To compare the efficacy and side-effect profile of sulthiame as add-on therapy compared with placebo or another antiepileptic drug.


We searched the Cochrane Epilepsy Group's Specialised Register, the Cochrane Central Register of Controlled Trials (CENTRAL), MEDLINE and the WHO IRCTRP Search Portal on 28th August 2012. No language restrictions were imposed. We contacted the manufacturers of sulthiame and researchers in the field to seek any ongoing or unpublished studies.


Randomised placebo-controlled add-on trials of sulthiame in people of any age with epilepsy of any aetiology.


Two review authors independently selected trials for inclusion and extracted relevant data. The following outcomes were assessed: (1) reduction in seizure frequency of 50% or greater between baseline and end of follow-up (2) complete cessation of seizures during follow-up (3) mean seizure frequency (4) time to treatment withdrawal (5) adverse drug effects (6) quality of life scoring. Primary analyses were intention-to-treat. Narrative analysis is presented.


One trial was included representing 37 patients with a new diagnosis of West syndrome. Sulthiame was given as an add-on therapy to pyridoxine. No data were reported for outcomes (1), (3) or (6).

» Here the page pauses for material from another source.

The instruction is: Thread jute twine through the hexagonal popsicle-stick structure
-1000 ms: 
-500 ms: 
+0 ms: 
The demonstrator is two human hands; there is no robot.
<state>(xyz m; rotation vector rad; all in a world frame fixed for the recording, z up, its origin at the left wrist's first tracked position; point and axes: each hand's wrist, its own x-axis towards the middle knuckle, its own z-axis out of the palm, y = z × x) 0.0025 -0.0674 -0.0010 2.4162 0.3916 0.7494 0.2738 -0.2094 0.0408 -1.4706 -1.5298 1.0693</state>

Overall risk ratio (RR) with 95% confidence intervals (CI) for complete cessation of seizures during a nine-day follow-up period versus placebo was 0.71 (95% CI 0.53 to 0.96). Meaningful analysis of time to treatment withdrawal and adverse drug effects was impossible due to incomplete data.


Sulthiame may lead to a cessation of seizures when used as an add-on therapy to pyridoxine in patients with West syndrome. The included study was small and had a significant risk of bias which limits the impact of the evidence. No conclusions can be drawn on the occurrence of adverse drug effects, change in quality of life or mean reduction in seizure frequency. No evidence exists for the use of sulthiame as an add-on therapy in patients with epilepsy outside West syndrome. Large, multi-centre randomised controlled trials are necessary to inform clinical practice if sulthiame is to be used as an add-on therapy for epilepsy.